• Description of the task
What you should output is the data below, unchanged in every character.

• Exercise data

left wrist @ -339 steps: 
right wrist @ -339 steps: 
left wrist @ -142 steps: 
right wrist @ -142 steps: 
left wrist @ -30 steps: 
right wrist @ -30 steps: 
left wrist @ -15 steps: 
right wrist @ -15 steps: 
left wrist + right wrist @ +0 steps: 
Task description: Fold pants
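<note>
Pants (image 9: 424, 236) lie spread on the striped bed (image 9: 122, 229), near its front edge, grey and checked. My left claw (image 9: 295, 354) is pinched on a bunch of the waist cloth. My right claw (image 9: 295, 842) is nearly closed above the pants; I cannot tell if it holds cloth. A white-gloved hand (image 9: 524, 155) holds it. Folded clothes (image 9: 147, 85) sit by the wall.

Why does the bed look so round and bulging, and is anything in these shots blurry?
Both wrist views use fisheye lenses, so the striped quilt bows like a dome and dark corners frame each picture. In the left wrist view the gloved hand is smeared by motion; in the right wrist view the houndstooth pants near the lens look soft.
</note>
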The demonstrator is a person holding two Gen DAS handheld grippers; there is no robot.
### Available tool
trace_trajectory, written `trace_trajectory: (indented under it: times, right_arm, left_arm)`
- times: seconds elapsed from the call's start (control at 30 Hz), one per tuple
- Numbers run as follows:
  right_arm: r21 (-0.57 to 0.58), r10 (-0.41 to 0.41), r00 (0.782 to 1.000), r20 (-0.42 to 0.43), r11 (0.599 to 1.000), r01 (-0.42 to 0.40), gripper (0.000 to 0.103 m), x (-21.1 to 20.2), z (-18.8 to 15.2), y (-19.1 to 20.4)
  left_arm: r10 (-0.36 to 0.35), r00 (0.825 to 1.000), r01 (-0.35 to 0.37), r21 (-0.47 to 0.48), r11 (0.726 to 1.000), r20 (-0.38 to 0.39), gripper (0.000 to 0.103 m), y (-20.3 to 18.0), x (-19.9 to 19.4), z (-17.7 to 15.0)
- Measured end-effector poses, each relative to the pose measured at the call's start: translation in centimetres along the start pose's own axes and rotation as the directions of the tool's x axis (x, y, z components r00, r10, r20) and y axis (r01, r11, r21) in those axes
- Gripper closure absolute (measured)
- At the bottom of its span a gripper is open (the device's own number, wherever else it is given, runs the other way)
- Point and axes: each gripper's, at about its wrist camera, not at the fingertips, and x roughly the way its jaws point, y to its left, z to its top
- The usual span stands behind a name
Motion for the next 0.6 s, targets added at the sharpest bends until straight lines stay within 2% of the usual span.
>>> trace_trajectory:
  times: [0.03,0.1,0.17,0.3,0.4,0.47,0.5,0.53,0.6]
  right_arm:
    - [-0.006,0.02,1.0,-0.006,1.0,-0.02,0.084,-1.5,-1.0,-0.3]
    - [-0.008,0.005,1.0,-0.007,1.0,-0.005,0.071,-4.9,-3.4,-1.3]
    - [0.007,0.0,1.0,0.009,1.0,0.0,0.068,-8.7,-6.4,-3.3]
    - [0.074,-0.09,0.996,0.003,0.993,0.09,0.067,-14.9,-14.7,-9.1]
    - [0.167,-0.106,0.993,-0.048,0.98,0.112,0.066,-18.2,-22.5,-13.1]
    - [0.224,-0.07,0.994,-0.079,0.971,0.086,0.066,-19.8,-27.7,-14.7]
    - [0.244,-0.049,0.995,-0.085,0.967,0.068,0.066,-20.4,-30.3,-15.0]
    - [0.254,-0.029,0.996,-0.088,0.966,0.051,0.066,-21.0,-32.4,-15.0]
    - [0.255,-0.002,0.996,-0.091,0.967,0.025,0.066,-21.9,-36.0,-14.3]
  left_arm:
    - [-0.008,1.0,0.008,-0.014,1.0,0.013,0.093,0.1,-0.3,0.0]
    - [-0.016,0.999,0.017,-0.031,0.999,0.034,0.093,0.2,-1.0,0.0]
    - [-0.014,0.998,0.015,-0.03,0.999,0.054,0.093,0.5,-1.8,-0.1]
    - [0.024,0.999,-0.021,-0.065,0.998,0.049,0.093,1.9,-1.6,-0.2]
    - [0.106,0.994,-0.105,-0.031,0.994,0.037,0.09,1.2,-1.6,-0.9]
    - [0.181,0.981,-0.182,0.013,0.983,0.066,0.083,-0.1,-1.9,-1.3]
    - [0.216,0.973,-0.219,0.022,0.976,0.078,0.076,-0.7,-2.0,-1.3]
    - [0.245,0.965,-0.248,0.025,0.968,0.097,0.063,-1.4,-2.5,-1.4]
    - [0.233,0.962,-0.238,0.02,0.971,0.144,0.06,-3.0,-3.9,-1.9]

• Result
left wrist @ -339 steps: 
right wrist @ -339 steps: 
left wrist @ -142 steps: 
right wrist @ -142 steps: 
left wrist @ -30 steps: 
right wrist @ -30 steps: 
left wrist @ -15 steps: 
right wrist @ -15 steps: 
left wrist + right wrist @ +0 steps: 
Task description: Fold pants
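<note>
Pants (image 9: 424, 236) lie spread on the striped bed (image 9: 122, 229), near its front edge, grey and checked. My left claw (image 9: 295, 354) is pinched on a bunch of the waist cloth. My right claw (image 9: 295, 842) is nearly closed above the pants; I cannot tell if it holds cloth. A white-gloved hand (image 9: 524, 155) holds it. Folded clothes (image 9: 147, 85) sit by the wall.

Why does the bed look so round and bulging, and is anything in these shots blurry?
Both wrist views use fisheye lenses, so the striped quilt bows like a dome and dark corners frame each picture. In the left wrist view the gloved hand is smeared by motion; in the right wrist view the houndstooth pants near the lens look soft.
</note>
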The demonstrator is a person holding two Gen DAS handheld grippers; there is no robot.
### Available tool
trace_trajectory, written `trace_trajectory: (indented under it: times, right_arm, left_arm)`
- times: seconds elapsed from the call's start (control at 30 Hz), one per tuple
- Numbers run as follows:
  right_arm: r21 (-0.57 to 0.58), r10 (-0.41 to 0.41), r00 (0.782 to 1.000), r20 (-0.42 to 0.43), r11 (0.599 to 1.000), r01 (-0.42 to 0.40), gripper (0.000 to 0.103 m), x (-21.1 to 20.2), z (-18.8 to 15.2), y (-19.1 to 20.4)
  left_arm: r10 (-0.36 to 0.35), r00 (0.825 to 1.000), r01 (-0.35 to 0.37), r21 (-0.47 to 0.48), r11 (0.726 to 1.000), r20 (-0.38 to 0.39), gripper (0.000 to 0.103 m), y (-20.3 to 18.0), x (-19.9 to 19.4), z (-17.7 to 15.0)
- Measured end-effector poses, each relative to the pose measured at the call's start: translation in centimetres along the start pose's own axes and rotation as the directions of the tool's x axis (x, y, z components r00, r10, r20) and y axis (r01, r11, r21) in those axes
- Gripper closure absolute (measured)
- At the bottom of its span a gripper is open (the device's own number, wherever else it is given, runs the other way)
- Point and axes: each gripper's, at about its wrist camera, not at the fingertips, and x roughly the way its jaws point, y to its left, z to its top
- The usual span stands behind a name
Motion for the next 0.6 s, targets added at the sharpest bends until straight lines stay within 2% of the usual span.
>>> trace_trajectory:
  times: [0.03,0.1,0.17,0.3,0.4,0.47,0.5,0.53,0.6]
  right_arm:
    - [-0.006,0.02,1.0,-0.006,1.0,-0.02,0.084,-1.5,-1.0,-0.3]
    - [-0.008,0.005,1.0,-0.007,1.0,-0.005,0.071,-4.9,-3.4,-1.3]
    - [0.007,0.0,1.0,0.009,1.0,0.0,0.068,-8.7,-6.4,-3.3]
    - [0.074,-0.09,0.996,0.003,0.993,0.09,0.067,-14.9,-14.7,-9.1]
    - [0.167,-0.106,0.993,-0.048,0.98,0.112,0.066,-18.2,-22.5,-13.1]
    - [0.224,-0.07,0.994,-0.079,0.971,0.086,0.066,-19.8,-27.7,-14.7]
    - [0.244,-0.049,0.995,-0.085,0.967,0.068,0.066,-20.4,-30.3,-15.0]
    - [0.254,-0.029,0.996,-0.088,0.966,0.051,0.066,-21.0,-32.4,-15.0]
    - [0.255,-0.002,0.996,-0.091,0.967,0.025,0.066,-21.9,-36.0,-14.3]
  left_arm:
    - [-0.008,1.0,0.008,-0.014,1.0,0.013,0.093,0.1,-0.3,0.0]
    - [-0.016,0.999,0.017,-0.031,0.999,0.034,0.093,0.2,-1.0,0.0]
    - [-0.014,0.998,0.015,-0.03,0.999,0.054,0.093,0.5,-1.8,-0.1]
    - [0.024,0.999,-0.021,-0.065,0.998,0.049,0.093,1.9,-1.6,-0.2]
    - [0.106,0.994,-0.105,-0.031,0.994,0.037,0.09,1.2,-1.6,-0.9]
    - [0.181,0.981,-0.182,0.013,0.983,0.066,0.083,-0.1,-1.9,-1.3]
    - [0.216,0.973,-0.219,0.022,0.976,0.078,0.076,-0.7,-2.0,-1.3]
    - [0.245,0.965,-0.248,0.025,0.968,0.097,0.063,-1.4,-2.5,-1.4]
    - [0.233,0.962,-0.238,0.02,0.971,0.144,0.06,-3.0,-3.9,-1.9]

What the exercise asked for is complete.